College of Pharmacy, Pusan National University, Busan, Republic of Korea.
Drug Dev Ind Pharm. 2012 Sep;38(9):1117-27. doi: 10.3109/03639045.2011.641563. Epub 2012 Feb 20.
A robust experimental design method was developed with the well-established response surface methodology and time series modeling to facilitate the formulation development process with magnesium stearate incorporated into hydrophilic matrix tablets. Two directional analyses and a time-oriented model were utilized to optimize the experimental responses. Evaluations of tablet gelation and drug release were conducted with two factors x₁ and x₂: one was a formulation factor (the amount of magnesium stearate) and the other was a processing factor (mixing time), respectively. Moreover, different batch sizes (100 and 500 tablet batches) were also evaluated to investigate an effect of batch size. The selected input control factors were arranged in a mixture simplex lattice design with 13 experimental runs. The obtained optimal settings of magnesium stearate for gelation were 0.46 g, 2.76 min (mixing time) for a 100 tablet batch and 1.54 g, 6.51 min for a 500 tablet batch. The optimal settings for drug release were 0.33 g, 7.99 min for a 100 tablet batch and 1.54 g, 6.51 min for a 500 tablet batch. The exact ratio and mixing time of magnesium stearate could be formulated according to the resulting hydrophilic matrix tablet properties. The newly designed experimental method provided very useful information for characterizing significant factors and hence to obtain optimum formulations allowing for a systematic and reliable experimental design method.

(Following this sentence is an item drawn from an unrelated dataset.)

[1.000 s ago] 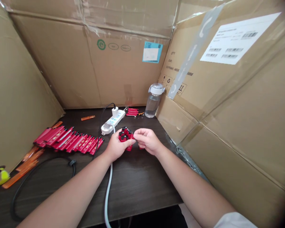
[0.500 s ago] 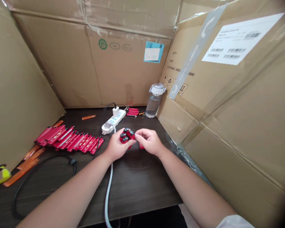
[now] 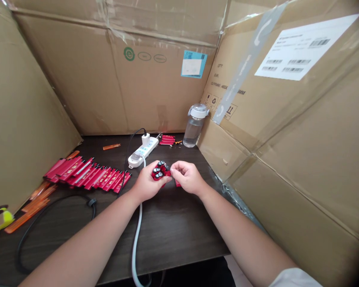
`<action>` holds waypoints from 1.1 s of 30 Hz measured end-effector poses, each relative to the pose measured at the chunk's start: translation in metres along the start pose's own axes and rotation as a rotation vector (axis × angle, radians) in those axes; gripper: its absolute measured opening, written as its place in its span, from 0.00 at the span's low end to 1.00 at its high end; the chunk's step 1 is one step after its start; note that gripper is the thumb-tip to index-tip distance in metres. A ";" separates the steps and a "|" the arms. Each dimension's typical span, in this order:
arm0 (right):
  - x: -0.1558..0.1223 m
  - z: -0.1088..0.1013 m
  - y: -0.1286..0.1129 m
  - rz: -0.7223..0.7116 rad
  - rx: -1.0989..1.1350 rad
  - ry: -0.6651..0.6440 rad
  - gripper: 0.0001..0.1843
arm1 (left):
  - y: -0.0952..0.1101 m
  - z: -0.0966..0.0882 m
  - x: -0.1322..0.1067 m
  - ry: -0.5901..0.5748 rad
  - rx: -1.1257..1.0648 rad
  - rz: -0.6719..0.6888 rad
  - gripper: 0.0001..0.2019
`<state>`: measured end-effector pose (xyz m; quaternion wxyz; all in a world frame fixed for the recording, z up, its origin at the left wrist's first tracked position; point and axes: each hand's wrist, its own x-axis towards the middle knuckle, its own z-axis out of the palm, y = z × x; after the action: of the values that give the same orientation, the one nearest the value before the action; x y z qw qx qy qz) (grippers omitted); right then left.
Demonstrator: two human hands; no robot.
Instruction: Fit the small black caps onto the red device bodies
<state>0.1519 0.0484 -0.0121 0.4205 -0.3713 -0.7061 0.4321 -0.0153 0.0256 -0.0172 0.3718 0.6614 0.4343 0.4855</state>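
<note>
My left hand (image 3: pixel 149 181) is closed round several small red figures (image 3: pixel 158 172) with black, mask-like faces marked in white. Its thumb lies along their near side. My right hand (image 3: pixel 189 177) is curled in a pinch, its fingertips touching the right edge of the red figures; what lies between the fingertips is hidden. Below the right fingertips, part of a red piece (image 3: pixel 177 183) shows, mostly covered by that hand.
Red sticks with black ends (image 3: pixel 89 173) lie in a row at left, beside orange strips (image 3: pixel 36 207). A white power strip (image 3: pixel 143 152) with cables stands beyond my hands. Behind are a small red stack (image 3: pixel 167 140) and a water bottle (image 3: pixel 193 127). Cardboard walls (image 3: pixel 155 95) enclose the dark table.
The figures in my left hand have tilted slightly, so their white-marked faces show more clearly. Both hands stay in nearly the same place.
</note>
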 end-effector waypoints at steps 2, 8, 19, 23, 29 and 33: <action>0.001 0.002 0.003 0.000 -0.035 0.021 0.08 | 0.000 0.002 0.001 0.020 -0.020 -0.040 0.13; 0.010 -0.003 0.013 0.060 -0.079 0.113 0.07 | -0.006 0.006 0.005 0.045 0.082 -0.154 0.12; 0.017 -0.011 0.023 0.215 -0.462 0.025 0.06 | -0.013 0.006 0.007 0.103 0.321 -0.295 0.10; 0.017 -0.008 0.025 0.206 -0.623 0.026 0.08 | -0.014 0.008 0.006 0.120 0.451 -0.301 0.11; 0.019 -0.010 0.032 0.156 -0.669 0.133 0.08 | -0.009 0.013 0.003 0.067 0.762 -0.307 0.13; 0.020 -0.011 0.030 0.171 -0.620 0.192 0.08 | -0.009 0.013 0.005 0.045 0.748 -0.324 0.15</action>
<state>0.1595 0.0800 -0.0317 0.3143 -0.5786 -0.7273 0.1936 -0.0043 0.0321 -0.0269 0.1677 0.6630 0.6877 0.2437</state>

开发了一种稳健的实验设计方法,该方法结合了成熟的响应面法和时间序列建模,以促进包含硬脂酸镁的亲水基质片剂的配方开发过程。利用双方向分析和面向时间的模型来优化实验响应。通过两个因素 x₁ 和 x₂ 评估片剂的凝胶化和药物释放:一个是配方因素(硬脂酸镁的量),另一个是加工因素(混合时间)。此外,还评估了不同的批大小(100 和 500 片批),以研究批大小的影响。选择的输入控制因素在混合物单纯形格子设计中排列,有 13 个实验运行。凝胶化的硬脂酸镁的最佳设置为 0.46 g,混合时间为 2.76 min(100 片批)和 1.54 g,混合时间为 6.51 min(500 片批)。对于药物释放的最佳设置为 0.33 g,混合时间为 7.99 min(100 片批)和 1.54 g,混合时间为 6.51 min(500 片批)。根据所得亲水基质片剂的性质,可以确定硬脂酸镁的确切比例和混合时间。新设计的实验方法为表征重要因素提供了非常有用的信息,从而获得允许系统和可靠的实验设计方法的最佳配方。